The top U.S. general in Afghanistan on Wednesday challenged the widely held view that the insurgency there is worsening, saying he thinks "it's probably stayed about the same."

Speaking to Pentagon reporters, U.S. Gen. Dan McNeill also said some of the reasons American forces are having better success there than NATO allies is they come with more money to hand out for reconstruction projects and they stay longer -- serving controversial 15-month tours of duty that are straining the U.S. Army, compared to six-month tours typically served by other nations.

The comments by McNeill -- commander of the 39-nation International Security Assistance Force -- comes as the Bush administration reviews its efforts in the six-year-old war, which last year experienced it most violent year yet.

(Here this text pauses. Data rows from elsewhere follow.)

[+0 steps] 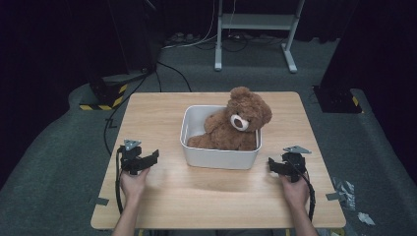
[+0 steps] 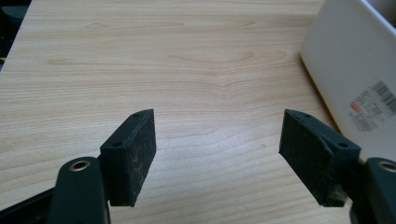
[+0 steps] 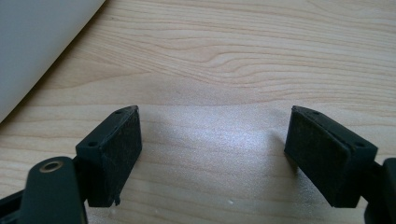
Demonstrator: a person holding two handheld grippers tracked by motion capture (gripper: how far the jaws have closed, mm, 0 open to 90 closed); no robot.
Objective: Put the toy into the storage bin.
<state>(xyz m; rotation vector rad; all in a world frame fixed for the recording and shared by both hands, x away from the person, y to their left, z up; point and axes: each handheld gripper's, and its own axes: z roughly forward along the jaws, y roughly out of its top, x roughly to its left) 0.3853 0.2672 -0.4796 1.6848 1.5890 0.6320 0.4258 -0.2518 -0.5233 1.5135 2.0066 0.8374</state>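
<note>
Sitting in a white tub (image 1: pixel 220 158) near the middle of a wooden table (image 1: pixel 206 189) is a brown teddy bear (image 1: pixel 236 125), leaning towards the tub's far right corner with its head above the rim and its pale muzzle facing the person. In the high view, taking the tub as the centre of a clock, the left gripper (image 1: pixel 153 156) is at about eight o'clock, held low over the wood just beside the tub's near left corner. The right gripper (image 1: pixel 270 164) is at about four o'clock, close to the tub's near right corner. A hand holds each one, with forearms coming in from the near edge.

In the left gripper view, the left gripper (image 2: pixel 217 156) has its jaws wide apart with bare wood between them, gripping nothing; the tub's white wall (image 2: pixel 348 74), bearing a barcode label (image 2: pixel 373 105), sits at about two o'clock. In the right gripper view, the right gripper (image 3: pixel 212 154) is likewise spread wide and empty over the wood, with the tub's wall (image 3: pixel 37 42) at about ten o'clock.
</note>
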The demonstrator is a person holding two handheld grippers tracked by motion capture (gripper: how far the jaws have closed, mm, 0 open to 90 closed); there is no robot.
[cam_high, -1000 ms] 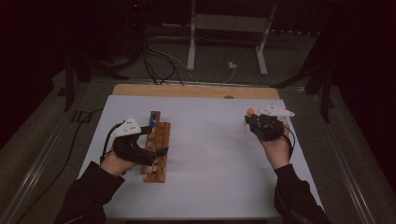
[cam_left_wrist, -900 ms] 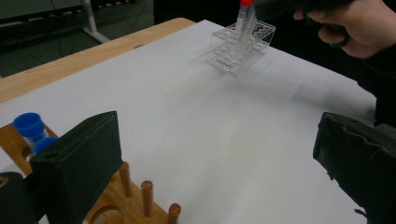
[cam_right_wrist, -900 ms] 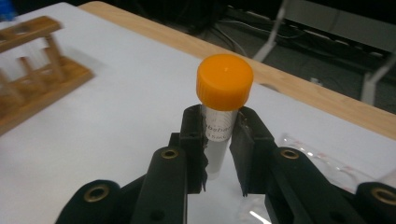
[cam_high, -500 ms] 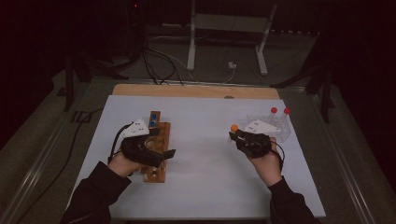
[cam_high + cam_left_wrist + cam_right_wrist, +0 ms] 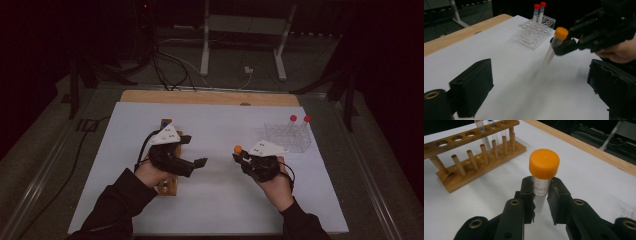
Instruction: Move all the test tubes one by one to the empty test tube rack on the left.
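Clear rack (image 5: 289,136) (two red-capped tubes (image 5: 299,120)), wooden rack (image 5: 475,157), white table (image 5: 220,125)

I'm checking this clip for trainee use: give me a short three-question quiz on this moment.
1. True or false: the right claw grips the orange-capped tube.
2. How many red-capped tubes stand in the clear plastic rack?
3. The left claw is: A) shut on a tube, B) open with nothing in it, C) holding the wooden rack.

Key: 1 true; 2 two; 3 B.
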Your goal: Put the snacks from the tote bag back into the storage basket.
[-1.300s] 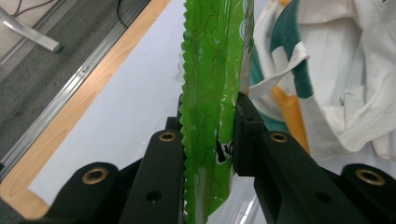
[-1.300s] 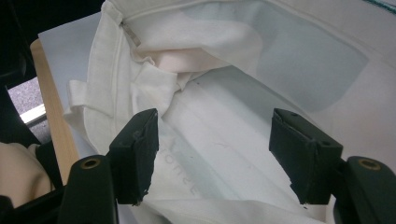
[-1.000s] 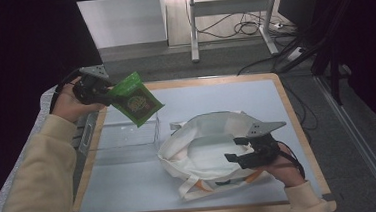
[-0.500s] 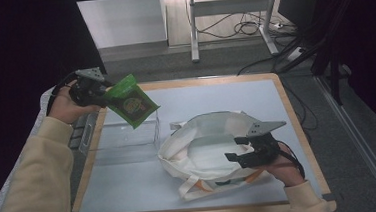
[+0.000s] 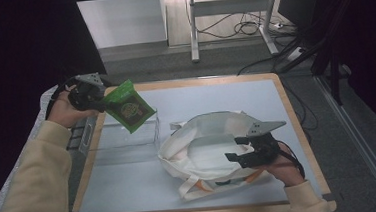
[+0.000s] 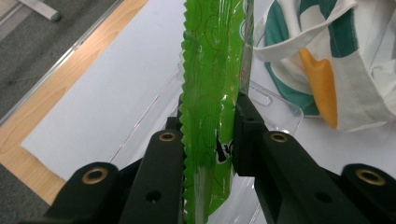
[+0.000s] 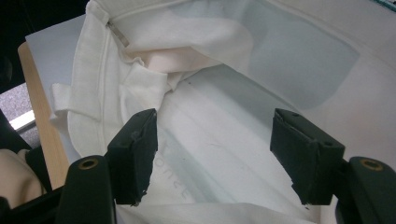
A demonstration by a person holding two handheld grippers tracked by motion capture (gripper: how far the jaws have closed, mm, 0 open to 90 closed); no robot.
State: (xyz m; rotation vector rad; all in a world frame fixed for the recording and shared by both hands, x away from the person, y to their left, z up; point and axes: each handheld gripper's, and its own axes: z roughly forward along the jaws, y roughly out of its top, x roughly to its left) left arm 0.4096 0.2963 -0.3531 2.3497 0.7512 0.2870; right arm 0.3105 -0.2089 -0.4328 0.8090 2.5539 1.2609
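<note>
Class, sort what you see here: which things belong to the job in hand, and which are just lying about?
In the job: green snack packet, clamped in the left gripper; white tote bag, with the open right gripper at its mouth.

Lying about: clear plastic box; cables on the floor.

Green packet [image 6: 212, 93] cut off above the left gripper's [image 6: 208, 126] jaws. Print on it too small to read.
</note>
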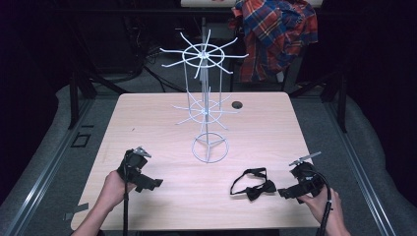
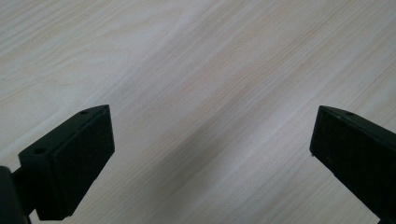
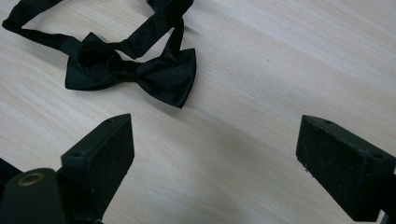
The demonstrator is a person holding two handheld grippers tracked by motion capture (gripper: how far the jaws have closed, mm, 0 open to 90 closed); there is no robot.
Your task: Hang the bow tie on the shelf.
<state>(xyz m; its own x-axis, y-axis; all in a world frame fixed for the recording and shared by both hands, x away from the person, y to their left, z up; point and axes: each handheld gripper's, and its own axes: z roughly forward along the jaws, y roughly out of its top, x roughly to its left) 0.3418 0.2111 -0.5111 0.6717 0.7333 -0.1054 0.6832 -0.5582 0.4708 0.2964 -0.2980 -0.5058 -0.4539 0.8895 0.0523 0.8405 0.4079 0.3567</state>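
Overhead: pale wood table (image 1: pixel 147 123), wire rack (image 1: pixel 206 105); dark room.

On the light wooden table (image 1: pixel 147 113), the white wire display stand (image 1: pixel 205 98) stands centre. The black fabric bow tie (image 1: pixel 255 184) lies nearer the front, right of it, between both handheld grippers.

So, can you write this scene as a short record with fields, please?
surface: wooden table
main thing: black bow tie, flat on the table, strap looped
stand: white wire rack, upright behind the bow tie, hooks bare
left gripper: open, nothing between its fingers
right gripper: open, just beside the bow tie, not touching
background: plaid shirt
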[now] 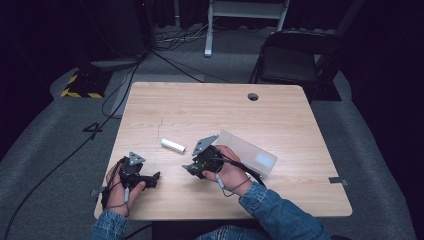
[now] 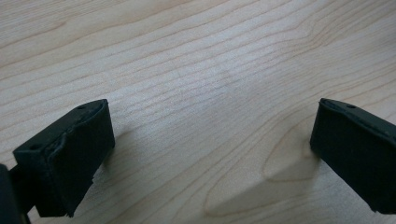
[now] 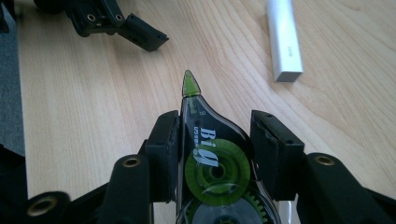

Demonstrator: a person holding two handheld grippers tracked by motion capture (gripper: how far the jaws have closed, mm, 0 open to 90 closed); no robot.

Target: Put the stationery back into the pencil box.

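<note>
My right gripper (image 3: 215,127) is shut on a correction tape dispenser (image 3: 210,154) with a clear body, green wheels and a green tip that points forward just above the wood. In the high view the right gripper (image 1: 190,169) sits at the table's near middle. A white oblong cap (image 1: 173,145) lies just beyond it, the same white cap (image 3: 284,39) lying at the upper right in the right gripper view. My left gripper (image 1: 155,178) rests low at the near left with its jaws wide apart. Between its fingertips (image 2: 210,135) there is bare wood.
A clear plastic package (image 1: 248,152) lies to the right of my right hand on the wooden table (image 1: 280,120), which has a cable hole (image 1: 253,96) at the far side. A black chair (image 1: 292,60) stands beyond the table. Cables run across the floor at left.
</note>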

And it follows an independent report last week that said Afghanistan risks sliding into a failed state and becoming the "forgotten war" because of deteriorating international support and a growing violent insurgency being fought by a resurgent Taliban.

Asked if believes the insurgency is growing, McNeill said: "I think that it's probably stayed about the same as what it was."

McNeill said the difference is there are some 8,000 to 9,000 more troops on the battlefield there now, compared to a year ago, and so more people are exposed to more dangers.

"They've stuck their noses in dark holes in which noses that were international have not been stuck before," he added.

"We exposed ourselves to a lot more things than the force has exposed themselves to in times past," McNeill said. "And that more than anything created the increased levels of violence that are so often referred to in the news, and that people fail to realize what caused those. (There) wasn't a resurgent Taliban."

Overall, there are about 43,000 troops in the NATO-led coalition now, compared to a force of about 35,500 when McNeill took command a year ago. Of the current total, 16,000 are U.S. troops. There are an additional 13,000 U.S. troops there training Afghan forces and hunting al-Qaida terrorists.

Alluding to recent comparisons between the ability of U.S. forces to conduct counterinsurgency missions and that of the NATO forces, McNeill said American troops have several advantages -- more time on the ground and more money to use freely for reconstruction.

He said that while the longer 15-month tours are a strain on the U.S. force, they give the soldiers and commanders on the ground time to "develop a relationship with the terrain, with the indigenous people and their leadership, and with the enemy. And they have sufficient time to exploit that relationship to their advantage."

Also, he said commanders have fewer bureaucratic roadblocks in their ability to spend money for counterinsurgency battles and the rebuilding needed in the immediate aftermath.

NATO allies, he said, accept that such U.S. operations are more effective.

"That's not a derisive comment about anybody or anything, certainly not members of the alliance," he said. "It's just that, clearly, the U.S. has put the effort into making this piece of it right."